What to do >>
For the material below, return exactly the lines starting at the line containing "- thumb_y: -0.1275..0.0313" and ending at the line containing "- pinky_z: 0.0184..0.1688", both ends included, and no others.

The data >>
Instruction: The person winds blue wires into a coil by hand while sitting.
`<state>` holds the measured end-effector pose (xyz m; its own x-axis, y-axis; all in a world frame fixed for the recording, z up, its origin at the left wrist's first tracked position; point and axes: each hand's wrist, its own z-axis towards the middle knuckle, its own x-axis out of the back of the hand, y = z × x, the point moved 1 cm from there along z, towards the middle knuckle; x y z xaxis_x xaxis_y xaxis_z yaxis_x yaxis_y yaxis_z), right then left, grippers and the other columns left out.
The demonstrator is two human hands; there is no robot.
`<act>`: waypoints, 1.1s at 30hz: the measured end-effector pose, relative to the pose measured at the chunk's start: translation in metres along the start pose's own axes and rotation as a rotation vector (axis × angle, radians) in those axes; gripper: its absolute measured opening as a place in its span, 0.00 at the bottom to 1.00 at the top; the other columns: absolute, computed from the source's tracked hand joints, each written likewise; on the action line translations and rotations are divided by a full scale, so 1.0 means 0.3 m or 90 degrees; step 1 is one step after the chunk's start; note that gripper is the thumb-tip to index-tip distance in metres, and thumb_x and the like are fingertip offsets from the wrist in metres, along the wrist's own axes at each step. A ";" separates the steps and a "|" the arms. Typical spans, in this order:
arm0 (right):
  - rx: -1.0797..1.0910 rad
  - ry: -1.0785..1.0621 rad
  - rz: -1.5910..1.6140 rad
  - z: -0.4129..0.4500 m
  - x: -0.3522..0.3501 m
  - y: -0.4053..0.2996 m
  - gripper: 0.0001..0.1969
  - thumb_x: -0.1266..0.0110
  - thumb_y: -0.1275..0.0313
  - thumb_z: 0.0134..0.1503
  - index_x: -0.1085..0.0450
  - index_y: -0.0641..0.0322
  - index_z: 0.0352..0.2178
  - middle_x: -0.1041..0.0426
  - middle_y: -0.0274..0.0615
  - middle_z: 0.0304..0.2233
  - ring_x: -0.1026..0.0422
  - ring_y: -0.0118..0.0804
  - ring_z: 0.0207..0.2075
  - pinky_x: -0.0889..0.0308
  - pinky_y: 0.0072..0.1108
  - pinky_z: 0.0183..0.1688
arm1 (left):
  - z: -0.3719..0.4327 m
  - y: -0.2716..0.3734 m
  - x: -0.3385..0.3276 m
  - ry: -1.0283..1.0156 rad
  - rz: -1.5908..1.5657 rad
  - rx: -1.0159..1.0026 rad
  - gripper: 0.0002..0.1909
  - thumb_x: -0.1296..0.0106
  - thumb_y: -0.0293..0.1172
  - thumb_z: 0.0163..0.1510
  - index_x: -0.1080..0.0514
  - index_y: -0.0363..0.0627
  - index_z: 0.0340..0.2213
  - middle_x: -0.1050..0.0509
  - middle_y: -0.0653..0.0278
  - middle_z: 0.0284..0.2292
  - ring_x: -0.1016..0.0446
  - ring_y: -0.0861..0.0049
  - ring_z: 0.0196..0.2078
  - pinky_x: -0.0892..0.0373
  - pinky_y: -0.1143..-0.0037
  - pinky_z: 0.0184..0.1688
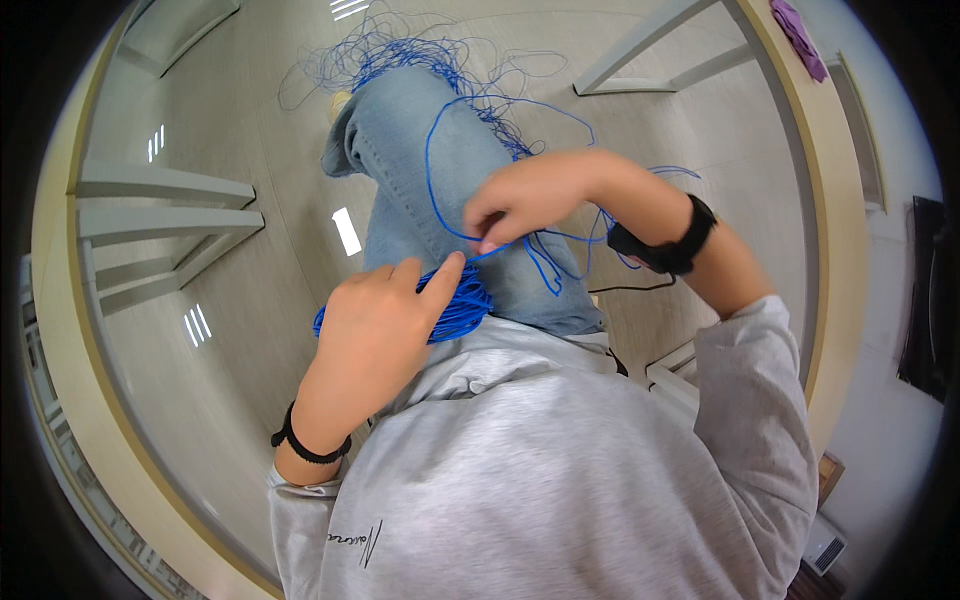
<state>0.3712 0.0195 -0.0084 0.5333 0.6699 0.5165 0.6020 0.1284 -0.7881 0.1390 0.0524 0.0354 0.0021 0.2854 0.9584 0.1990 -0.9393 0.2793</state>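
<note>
A wound bundle of thin blue cord lies at my lap, with my left hand gripping it from above. My left index finger stretches along its upper edge. Just up and to the right, my right hand pinches a strand of the cord between thumb and fingertips. That strand runs from the bundle to the pinch. A wide loop of cord arches over the jeans, and short doubled ends hang below my right hand. My palm hides part of the bundle.
A loose tangle of blue cord spreads over the floor beyond my knees and along their right side. Table legs stand at left, with another frame at upper right. A purple cloth lies on the right tabletop.
</note>
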 end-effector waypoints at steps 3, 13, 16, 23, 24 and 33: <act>-0.041 -0.101 0.209 0.090 0.004 0.013 0.11 0.51 0.67 0.56 0.29 0.65 0.30 0.27 0.36 0.27 0.31 0.28 0.30 0.37 0.21 0.33 | -0.005 0.002 0.013 0.042 0.009 -0.024 0.25 0.49 0.24 0.38 0.30 0.45 0.44 0.35 0.62 0.21 0.31 0.71 0.22 0.36 0.73 0.23; -0.072 -0.004 0.236 0.081 0.033 -0.068 0.09 0.53 0.69 0.57 0.32 0.66 0.28 0.35 0.31 0.21 0.39 0.21 0.25 0.41 0.17 0.29 | -0.023 -0.042 0.021 0.041 -0.050 0.038 0.35 0.38 0.27 0.30 0.32 0.50 0.46 0.33 0.62 0.23 0.30 0.67 0.24 0.35 0.70 0.25; -0.076 0.093 0.272 0.073 0.021 -0.055 0.08 0.51 0.70 0.56 0.33 0.65 0.28 0.36 0.30 0.22 0.40 0.21 0.25 0.42 0.17 0.28 | -0.026 -0.057 0.014 0.047 -0.077 0.048 0.36 0.39 0.25 0.28 0.32 0.51 0.46 0.33 0.61 0.23 0.30 0.65 0.25 0.35 0.70 0.26; 0.024 0.090 0.279 0.043 0.009 -0.048 0.07 0.47 0.71 0.52 0.34 0.64 0.27 0.36 0.29 0.22 0.40 0.21 0.26 0.42 0.19 0.29 | -0.019 -0.065 0.013 0.054 -0.097 0.043 0.37 0.40 0.22 0.26 0.32 0.51 0.45 0.32 0.60 0.23 0.30 0.64 0.26 0.34 0.69 0.26; 0.018 0.084 0.261 0.042 0.007 -0.050 0.07 0.47 0.71 0.52 0.34 0.64 0.27 0.37 0.30 0.21 0.40 0.22 0.26 0.42 0.19 0.28 | -0.018 -0.062 0.013 0.053 -0.096 0.042 0.37 0.40 0.22 0.26 0.32 0.51 0.45 0.32 0.60 0.23 0.30 0.64 0.26 0.34 0.69 0.26; -0.074 0.024 0.129 0.068 0.002 -0.029 0.08 0.49 0.70 0.52 0.35 0.66 0.26 0.37 0.33 0.20 0.41 0.25 0.25 0.43 0.22 0.28 | -0.009 -0.061 0.016 0.045 -0.098 0.029 0.37 0.40 0.22 0.26 0.32 0.50 0.45 0.32 0.61 0.23 0.30 0.64 0.26 0.34 0.70 0.27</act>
<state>0.3543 0.0337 -0.0080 0.6712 0.6450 0.3654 0.5432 -0.0925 -0.8345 0.1327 0.0703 0.0350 -0.1007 0.4094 0.9068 0.2361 -0.8755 0.4216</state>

Output below >>
  - thumb_y: -0.1275..0.0313
  - thumb_z: 0.0134..0.1503
  - index_x: -0.1085..0.0450
  - index_y: -0.0641..0.0322
  - index_z: 0.0352..0.2178
  - middle_x: -0.1041..0.0426
  - middle_y: -0.0274..0.0615
  - middle_z: 0.0304..0.2233
  - ring_x: -0.1026..0.0422
  - ring_y: -0.0118..0.0804
  - ring_z: 0.0207..0.2075
  - pinky_x: -0.0889..0.0308
  - pinky_y: 0.0072..0.1108
  - pinky_z: 0.0183..0.1688
arm1 (left):
  - z: -0.3719..0.4327 m
  - y: -0.2716..0.3734 m
  - x: -0.3385..0.3276 m
  - ry: -1.0283..1.0156 rad
  - rz: -1.5908..1.5657 rad
  - rx: -1.0159..1.0026 rad
  - gripper: 0.0002..0.1909
  - thumb_x: -0.1296..0.0106
  - thumb_y: -0.0293..0.1172
  - thumb_z: 0.0163..0.1510
  - index_x: -0.1080..0.0514
  - index_y: -0.0363..0.0627
  - index_z: 0.0340..0.2213
  - middle_x: -0.1050..0.0509
  - middle_y: -0.0653..0.0278
  - middle_z: 0.0284..0.2292
  - ring_x: -0.1016..0.0446
  - ring_y: -0.0861..0.0049
  - ring_z: 0.0196..0.2078
  - pinky_x: -0.0892..0.0373
  - pinky_y: -0.1143..-0.0037
  - pinky_z: 0.0184..0.1688

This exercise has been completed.